Metadata-Version: 2.4
Name: sql-grain
Version: 0.2.1
Summary: Sqlite databases as Grain datasets.
Requires-Python: >=3.11
Description-Content-Type: text/markdown
Requires-Dist: grain>=0.2.15
Requires-Dist: msgpack>=1.1.2

# 🌾 SQL Grain

SQLite databases as [Grain](https://github.com/google/grain) data sources.

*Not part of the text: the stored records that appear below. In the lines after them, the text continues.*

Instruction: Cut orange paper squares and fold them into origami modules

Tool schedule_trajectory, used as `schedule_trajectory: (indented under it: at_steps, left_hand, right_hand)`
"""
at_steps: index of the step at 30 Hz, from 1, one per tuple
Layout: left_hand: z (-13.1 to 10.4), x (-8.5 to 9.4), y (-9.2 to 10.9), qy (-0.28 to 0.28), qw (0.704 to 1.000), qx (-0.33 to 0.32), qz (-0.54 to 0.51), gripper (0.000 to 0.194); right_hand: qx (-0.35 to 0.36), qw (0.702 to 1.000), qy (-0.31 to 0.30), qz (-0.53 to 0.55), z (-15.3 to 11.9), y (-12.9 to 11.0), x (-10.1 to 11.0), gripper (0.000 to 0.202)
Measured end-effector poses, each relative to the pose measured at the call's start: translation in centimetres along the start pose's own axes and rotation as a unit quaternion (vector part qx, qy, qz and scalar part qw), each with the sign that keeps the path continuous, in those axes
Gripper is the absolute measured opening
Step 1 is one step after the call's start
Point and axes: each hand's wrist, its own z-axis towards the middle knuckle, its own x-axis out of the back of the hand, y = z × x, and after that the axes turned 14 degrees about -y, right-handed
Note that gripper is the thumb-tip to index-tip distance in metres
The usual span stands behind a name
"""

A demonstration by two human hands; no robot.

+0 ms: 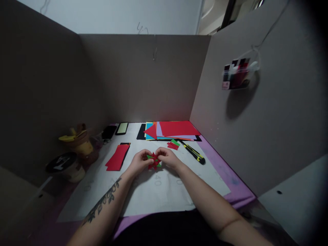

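Note:
A small spiky red and green paper piece (154, 162) is held up between my hands above the white sheet (143, 198). My left hand (140, 160) pinches its left side, and my right hand (165, 156) pinches its upper right side. Both hands have their fingers closed on the paper. Short red and green paper strips (173, 146) lie just beyond my right hand. A yellow and black cutter knife (192, 153) rests to the right of them. To the left of my left hand is a stack of red paper strips (117, 158) with orange and black edges beneath.
Coloured paper sheets (179, 128) lie at the back, a red triangle on their left part. A phone (122, 128) is at the back left. Pots (83, 145) and a dark-lidded tub (68, 166) stand at the left. Grey panels (143, 78) enclose the table.

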Motion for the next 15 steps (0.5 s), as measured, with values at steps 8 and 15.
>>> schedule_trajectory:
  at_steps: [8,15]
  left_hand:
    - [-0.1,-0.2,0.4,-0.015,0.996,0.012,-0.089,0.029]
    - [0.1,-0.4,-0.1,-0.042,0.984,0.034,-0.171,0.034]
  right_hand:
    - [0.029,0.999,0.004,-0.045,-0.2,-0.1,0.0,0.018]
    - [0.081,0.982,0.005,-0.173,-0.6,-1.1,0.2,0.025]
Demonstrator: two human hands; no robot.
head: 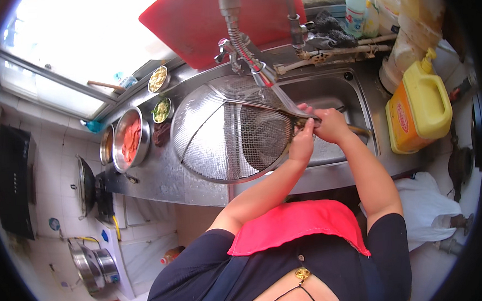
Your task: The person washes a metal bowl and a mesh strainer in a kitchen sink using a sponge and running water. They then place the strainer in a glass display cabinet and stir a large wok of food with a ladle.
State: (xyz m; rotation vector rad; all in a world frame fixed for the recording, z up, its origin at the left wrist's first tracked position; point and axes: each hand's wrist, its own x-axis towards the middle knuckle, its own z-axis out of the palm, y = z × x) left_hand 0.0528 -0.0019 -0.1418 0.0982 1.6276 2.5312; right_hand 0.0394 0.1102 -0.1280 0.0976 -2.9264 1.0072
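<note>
A large round wire-mesh strainer (208, 131) spans the sink's left edge and the steel counter, its mesh and cross-wires facing up. My left hand (300, 143) grips it where the rim meets the handle. Just to the right, my right hand (329, 124) is closed around the handle, whose brown end (360, 130) sticks out past my wrist. Water (283, 98) streams from the faucet head (264, 75) onto the handle joint and my fingers. Below lies the stainless steel sink (359, 89), partly hidden by the mesh and my hands.
Left on the counter stand a steel bowl of orange-red slices (131, 139), a bowl of chopped greens (162, 110) and a bowl of pale pieces (157, 79). A red cutting board (187, 31) leans behind the faucet. A yellow detergent jug (418, 106) stands right of the sink.
</note>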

sql-grain lets you prototype ML data pipelines using SQL queries before committing to a production data format. Define your training examples with expressive SQL—joins, window functions, filtering—and iterate quickly without preprocessing. When you're ready to scale, convert to ArrayRecord or similar formats; sql-grain is not designed for large-scale training.

```python
from sqlgrain import Sqlite3DataSource
import grain

source = Sqlite3DataSource(
    "data.db",
    key_query="SELECT id FROM users",
    record_query="SELECT item FROM purchases WHERE user_id = :id ORDER BY timestamp",
)
dataset = grain.MapDataset.source(source).shuffle().batch(32)
```

## Converting to ArrayRecord

Once you're ready to run larger experiments, convert the dataset to ArrayRecords using the `to_array_record` function which serializes records in [msgpack](https://msgpack.org) format with native support for NumPy arrays.

```python
from sqlgrain import to_array_record

to_array_record(source, "output/", shard_every=1000)
```

Grain's [`ArrayRecordDataSource`](https://google-grain.readthedocs.io/en/latest/data_sources.html#arrayrecord-data-source) reads the raw bytes, and we need to integrate a decoder into the data pipeline. SQL Grain's `decode_record` takes care of that, matching the behavior of `to_array_record`.

```python
from sqlgrain import from_array_record, decode_record

ar_source, metadata = from_array_record("output/")
dataset = grain.MapDataset.source(ar_source).map(decode_record).batch(32)
```

`to_array_record` is agnostic to the type of the records, and you can also serialize datasets, e.g., for pre-batching.